With information available to us at the click of a button (thanks Google), people no longer feel the need to memorize facts, because, what’s the point? We rely on social media to remember a friend’s birthday, we use calculators for the simplest of math and we wouldn’t be able to get around town without our GPS.

In addition, the Internet has shortened our attention span. We feel antsy when we are forced to sit down and focus on reading a book, and we tend to only skim articles because they are simply “too long.” This is problem, particularly for the youth of the world, who may never develop serious concentration skills.

6. We Have Better Visual Skills…

A 2013 study showed that first-person shooter video games, like Halo or Call of Duty, have the ability to improve the player’s decision-making and visual cues because they force the play to react quickly to visual cues. According to the same study, gamers are also better able to detect contrast between objects in dim environments. In addition, strategy-based games like Starcraft have been shown to boost the brain’s “cognitive flexibility,” or the ability to multitask.

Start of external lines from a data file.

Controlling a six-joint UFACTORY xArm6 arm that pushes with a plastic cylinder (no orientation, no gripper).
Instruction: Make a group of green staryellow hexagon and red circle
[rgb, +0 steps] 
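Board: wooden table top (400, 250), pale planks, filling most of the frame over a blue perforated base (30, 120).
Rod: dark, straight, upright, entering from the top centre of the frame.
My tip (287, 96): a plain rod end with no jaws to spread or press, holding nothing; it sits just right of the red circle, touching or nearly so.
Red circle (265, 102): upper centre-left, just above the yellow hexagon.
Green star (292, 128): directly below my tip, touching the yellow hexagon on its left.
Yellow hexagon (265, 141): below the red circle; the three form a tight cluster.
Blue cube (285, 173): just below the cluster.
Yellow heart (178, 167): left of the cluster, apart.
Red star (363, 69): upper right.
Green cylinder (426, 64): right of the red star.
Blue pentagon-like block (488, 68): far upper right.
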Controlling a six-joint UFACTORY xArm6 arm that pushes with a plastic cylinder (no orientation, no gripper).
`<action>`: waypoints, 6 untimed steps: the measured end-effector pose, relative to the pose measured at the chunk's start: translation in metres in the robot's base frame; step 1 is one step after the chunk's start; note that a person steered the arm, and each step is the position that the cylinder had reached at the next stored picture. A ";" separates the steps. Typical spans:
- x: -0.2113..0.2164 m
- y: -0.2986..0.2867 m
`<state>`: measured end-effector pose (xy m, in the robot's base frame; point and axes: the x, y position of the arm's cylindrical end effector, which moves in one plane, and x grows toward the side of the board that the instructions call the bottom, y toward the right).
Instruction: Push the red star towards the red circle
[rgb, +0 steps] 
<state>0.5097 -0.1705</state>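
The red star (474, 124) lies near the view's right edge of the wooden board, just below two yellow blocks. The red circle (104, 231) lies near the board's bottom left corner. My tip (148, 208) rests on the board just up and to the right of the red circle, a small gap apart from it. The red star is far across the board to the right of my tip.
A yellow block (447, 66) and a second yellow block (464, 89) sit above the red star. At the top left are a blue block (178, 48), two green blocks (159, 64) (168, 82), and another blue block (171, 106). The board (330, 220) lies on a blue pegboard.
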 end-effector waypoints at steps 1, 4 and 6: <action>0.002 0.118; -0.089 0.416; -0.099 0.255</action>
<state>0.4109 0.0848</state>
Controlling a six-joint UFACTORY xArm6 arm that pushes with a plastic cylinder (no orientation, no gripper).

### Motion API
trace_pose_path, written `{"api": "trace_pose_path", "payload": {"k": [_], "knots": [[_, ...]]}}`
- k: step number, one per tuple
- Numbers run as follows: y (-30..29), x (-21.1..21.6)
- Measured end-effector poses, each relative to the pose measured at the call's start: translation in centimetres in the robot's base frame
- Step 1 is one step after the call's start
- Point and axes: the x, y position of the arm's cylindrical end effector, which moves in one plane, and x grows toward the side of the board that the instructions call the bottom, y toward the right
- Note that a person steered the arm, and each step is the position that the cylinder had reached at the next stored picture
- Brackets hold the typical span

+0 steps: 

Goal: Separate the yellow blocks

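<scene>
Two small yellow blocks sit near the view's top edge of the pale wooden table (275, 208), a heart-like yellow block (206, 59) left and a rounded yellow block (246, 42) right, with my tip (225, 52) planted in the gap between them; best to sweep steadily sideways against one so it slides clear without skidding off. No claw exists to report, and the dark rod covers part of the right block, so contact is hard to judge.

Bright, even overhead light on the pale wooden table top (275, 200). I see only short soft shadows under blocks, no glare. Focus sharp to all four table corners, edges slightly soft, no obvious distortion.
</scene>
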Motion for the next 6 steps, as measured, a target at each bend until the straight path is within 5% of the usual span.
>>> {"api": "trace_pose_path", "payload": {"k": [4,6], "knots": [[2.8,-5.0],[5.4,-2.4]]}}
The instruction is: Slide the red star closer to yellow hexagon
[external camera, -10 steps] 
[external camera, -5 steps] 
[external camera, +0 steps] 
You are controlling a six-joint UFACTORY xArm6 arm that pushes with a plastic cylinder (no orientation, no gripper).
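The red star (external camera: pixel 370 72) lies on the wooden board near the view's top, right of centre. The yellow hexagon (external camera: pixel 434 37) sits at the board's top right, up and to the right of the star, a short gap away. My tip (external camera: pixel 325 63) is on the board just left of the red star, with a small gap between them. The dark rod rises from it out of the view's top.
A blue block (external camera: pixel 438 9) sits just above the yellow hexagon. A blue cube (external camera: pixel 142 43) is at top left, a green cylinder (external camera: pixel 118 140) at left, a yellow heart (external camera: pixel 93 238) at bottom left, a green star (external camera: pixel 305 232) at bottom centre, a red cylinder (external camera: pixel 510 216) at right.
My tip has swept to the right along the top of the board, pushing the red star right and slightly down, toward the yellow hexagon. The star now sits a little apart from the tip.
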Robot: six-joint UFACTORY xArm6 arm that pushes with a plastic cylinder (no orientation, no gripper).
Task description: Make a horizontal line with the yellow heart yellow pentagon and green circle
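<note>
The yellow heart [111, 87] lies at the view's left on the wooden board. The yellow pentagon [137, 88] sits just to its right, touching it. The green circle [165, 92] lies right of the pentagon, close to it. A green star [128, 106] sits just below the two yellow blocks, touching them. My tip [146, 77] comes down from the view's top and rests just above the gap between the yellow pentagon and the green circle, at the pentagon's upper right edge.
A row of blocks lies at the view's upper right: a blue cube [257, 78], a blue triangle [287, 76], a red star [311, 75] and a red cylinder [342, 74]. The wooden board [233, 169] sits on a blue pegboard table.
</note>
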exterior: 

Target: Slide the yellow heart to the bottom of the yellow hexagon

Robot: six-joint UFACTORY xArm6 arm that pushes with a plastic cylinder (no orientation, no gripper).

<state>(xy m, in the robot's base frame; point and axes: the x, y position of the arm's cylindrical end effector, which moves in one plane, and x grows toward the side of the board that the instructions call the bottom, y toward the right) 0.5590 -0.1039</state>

7. …But Poorer Impulse Control.

However, the same study found that games like Halo can prevent players from being able to tame their aggressive and impulsive behavior, because they can force players to make rash decisions without evaluating the situation first. Meaning, these players are prone to react immediately, with a great deal of hostility, in real-life situations.

8. We Create More.

On a positive note, technology has enabled both artists and non-artists to connect and engage with creative media. Because social media promotes a culture of sharing, we all desire to share something creative of our own, possibly some great edited photos or a DIY craft we created. We desire to contribute to the world and engage with those around us in our creations.

So, what do you think? Do you agree that technology has changed the way your brain is wired?